Microphen sits at the intersection of two distinct workflows: as a standard developer for daily B&W work where extra shadow detail is useful (HP5 Plus at EI 400, Tri-X at EI 400, Delta 400 at box) and as the canonical push-processing developer for available-light shooters working at EI 800–3200. Garry Winogrand's documented EI 1600 Tri-X workflow — long the standard reference for high-speed street photography — used Microphen as the actual developer, not the more frequently-cited D-76 or HC-110.

The developer is supplied as a two-part powder that mixes to one liter of stock solution.

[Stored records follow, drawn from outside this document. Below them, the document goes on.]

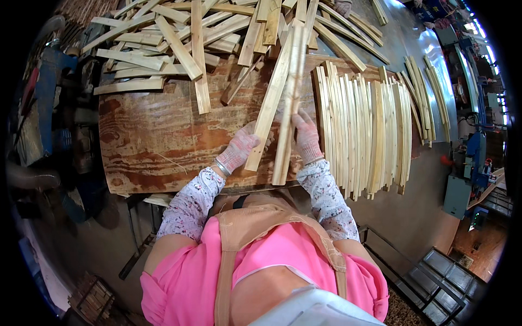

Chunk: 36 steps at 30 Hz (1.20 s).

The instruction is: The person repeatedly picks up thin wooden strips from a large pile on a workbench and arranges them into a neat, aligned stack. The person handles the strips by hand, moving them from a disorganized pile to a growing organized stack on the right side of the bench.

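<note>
My left hand, in a pale pink-stained work glove, is closed on the edge of a light wooden slat, which slants away toward the pile. Beside it, my right hand, gloved alike, grips a second wooden slat by its right side. This second slat is slightly smeared by motion, and its far end overlaps other wood. Both slats reach over the brown plywood tabletop, near ends toward me. Just right of my right hand, a row of slats lies side by side.
A loose, jumbled heap of wooden slats covers the far left and middle of the table. More slats lie on a grey metal surface at the right. Another person's gloved hand shows at the far edge. Blue machinery stands at right.
</note>
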Available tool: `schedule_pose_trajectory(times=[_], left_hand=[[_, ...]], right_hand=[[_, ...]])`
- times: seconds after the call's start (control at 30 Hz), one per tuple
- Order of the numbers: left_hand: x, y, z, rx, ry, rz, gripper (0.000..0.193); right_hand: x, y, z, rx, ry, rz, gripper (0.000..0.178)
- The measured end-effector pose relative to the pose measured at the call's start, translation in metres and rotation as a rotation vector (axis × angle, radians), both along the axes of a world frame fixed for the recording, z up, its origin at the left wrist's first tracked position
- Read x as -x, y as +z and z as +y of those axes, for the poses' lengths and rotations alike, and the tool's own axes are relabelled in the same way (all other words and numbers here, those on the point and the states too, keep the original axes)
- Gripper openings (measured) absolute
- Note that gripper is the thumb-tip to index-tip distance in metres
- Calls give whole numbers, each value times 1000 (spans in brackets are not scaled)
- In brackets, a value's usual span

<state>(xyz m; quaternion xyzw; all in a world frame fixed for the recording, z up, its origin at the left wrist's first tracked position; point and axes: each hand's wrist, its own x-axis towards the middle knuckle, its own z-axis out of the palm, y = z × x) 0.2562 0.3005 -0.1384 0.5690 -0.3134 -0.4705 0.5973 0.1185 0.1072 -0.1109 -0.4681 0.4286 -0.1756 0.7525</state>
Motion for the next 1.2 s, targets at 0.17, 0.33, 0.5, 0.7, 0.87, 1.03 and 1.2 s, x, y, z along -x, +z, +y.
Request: schedule_pose_trajectory(times=[0.17, 0.33, 0.5, 0.7, 0.87, 1.03, 1.2], left_hand=[[27, 8, -3, -5, 111, 323, 51], [63, -55, 8, 91, 190, 253, 57], [98, -63, 40, -142, 100, -205, 65], [132, -59, 34, -506, -27, -357, 69], [183, -71, -8, -579, -246, -644, 91], [218, -25, -68, -710, -566, -643, 108], [235, -30, -101, -422, -409, -613, 83]], right_hand=[[36, -17, -2, -100, 17, -307, 58], [57, -1, 2, -533, -88, -706, 68], [116, 3, -10, -288, -97, -412, 66], [170, 10, -29, -167, -190, -33, 42], [208, 10, -56, -80, -197, 154, 40], [235, 16, -90, 36, -162, 211, 48], [288, 21, -152, 399, -179, 552, 59]])
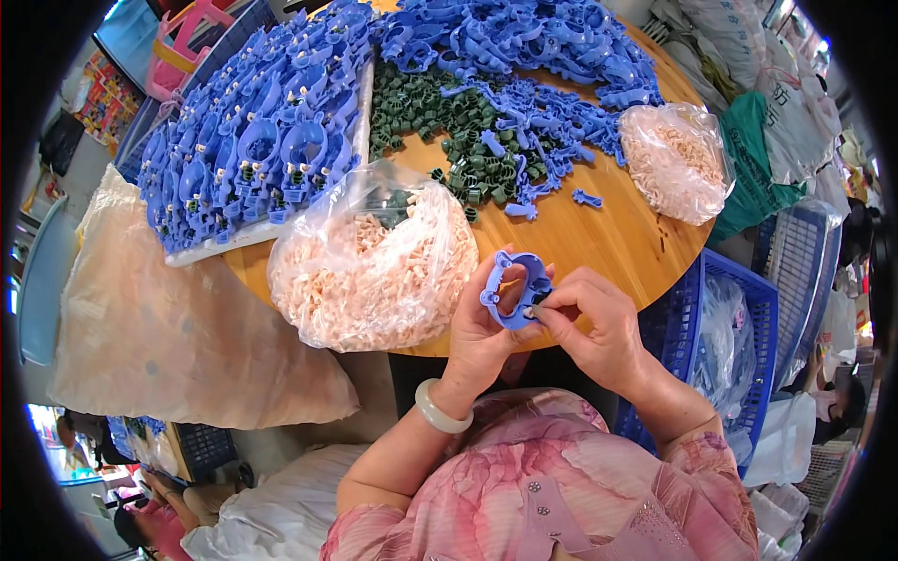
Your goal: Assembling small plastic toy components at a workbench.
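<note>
My left hand point(483, 329) is wrapped round a blue plastic ring-shaped part point(503, 316), holding it up over the table's near edge. At the ring's right side my right hand point(591, 323) pinches a small pale piece point(531, 311) against it, with a bit of dark green showing there too. A clear bag of small pale pink pieces point(374, 271) lies just left of my left hand. Beyond my hands are a heap of dark green clips point(472, 150) and a pile of small blue parts point(552, 122).
Rows of blue assemblies fill a white-edged board point(217, 245) at the left of the round wooden table point(617, 238). More blue rings point(524, 37) are piled at the back. A second bag of pale pieces point(675, 164) lies right, above a blue crate point(762, 318). Another person point(154, 524) sits lower left.
</note>
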`<state>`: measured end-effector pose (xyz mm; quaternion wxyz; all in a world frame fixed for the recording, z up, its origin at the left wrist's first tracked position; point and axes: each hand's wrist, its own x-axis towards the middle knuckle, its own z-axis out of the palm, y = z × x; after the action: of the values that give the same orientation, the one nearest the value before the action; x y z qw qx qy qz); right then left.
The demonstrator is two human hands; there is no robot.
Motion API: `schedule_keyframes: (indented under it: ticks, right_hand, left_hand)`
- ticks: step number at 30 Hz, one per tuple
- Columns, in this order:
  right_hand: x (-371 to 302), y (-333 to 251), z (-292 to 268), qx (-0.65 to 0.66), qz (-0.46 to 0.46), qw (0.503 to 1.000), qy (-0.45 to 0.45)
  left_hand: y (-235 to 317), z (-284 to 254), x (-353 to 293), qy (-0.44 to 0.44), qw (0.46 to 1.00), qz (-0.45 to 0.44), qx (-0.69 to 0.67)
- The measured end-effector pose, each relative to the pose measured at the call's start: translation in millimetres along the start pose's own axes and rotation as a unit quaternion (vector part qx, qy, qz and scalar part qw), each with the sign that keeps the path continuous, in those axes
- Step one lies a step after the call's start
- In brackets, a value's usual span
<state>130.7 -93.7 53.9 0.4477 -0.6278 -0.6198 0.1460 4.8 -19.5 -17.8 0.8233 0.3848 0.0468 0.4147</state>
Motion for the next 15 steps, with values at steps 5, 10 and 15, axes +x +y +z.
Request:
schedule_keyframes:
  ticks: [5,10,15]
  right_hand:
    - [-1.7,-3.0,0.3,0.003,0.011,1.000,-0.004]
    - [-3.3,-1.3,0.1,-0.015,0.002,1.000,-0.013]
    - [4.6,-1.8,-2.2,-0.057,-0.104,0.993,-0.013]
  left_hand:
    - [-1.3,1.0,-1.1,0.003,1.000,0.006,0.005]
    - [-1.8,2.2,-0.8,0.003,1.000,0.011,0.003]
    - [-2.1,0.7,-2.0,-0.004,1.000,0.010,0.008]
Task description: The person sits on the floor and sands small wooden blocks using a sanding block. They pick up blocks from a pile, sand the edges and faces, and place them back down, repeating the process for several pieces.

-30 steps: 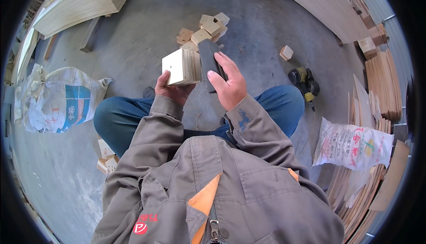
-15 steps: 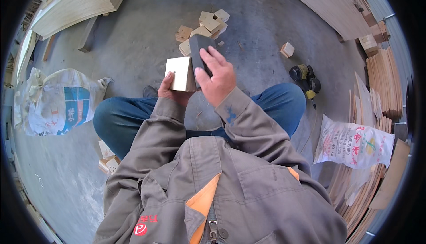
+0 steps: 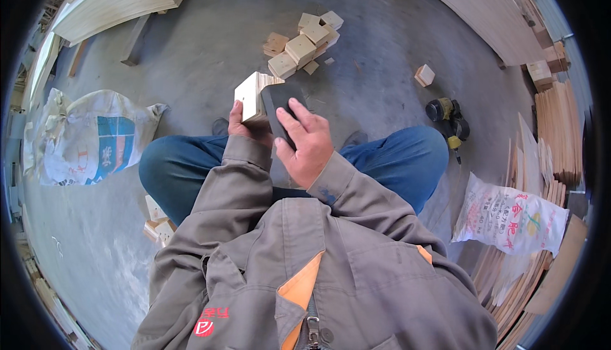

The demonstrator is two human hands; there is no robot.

Stock can be used full-strength (capacity ~10 rolls of 35mm or 120 per liter, with replenishment) or diluted 1:1 as a one-shot — the dilution choice affects sharpness/grain trade-off rather than effective speed.

When to choose Microphen over D-76

Microphen is most often compared to D-76 (Kodak's MQ workhorse) and DD-X (Ilford's PQ liquid concentrate sibling). The choice between them hinges on what trade-off you want to make:

  • vs D-76: Microphen delivers ~⅓-⅔ stop more effective speed at very similar grain. Choose Microphen when shadow detail at the rated film speed is the priority, or when planning to push +1/+2 stops; choose D-76 when grain consistency batch-to-batch matters more than the speed bump (D-76 is the more predictable developer).
  • vs DD-X: DD-X is the same PQ chemistry packaged as a liquid concentrate (1:4 working dilution, one-shot only — no replenishment). Choose Microphen for predictable mass-rolling-from-stock workflows where the powder-to-stock-to-replenished workflow amortizes cost over a quarter; choose DD-X when working occasionally and the convenience of liquid concentrate outweighs the per-roll cost premium.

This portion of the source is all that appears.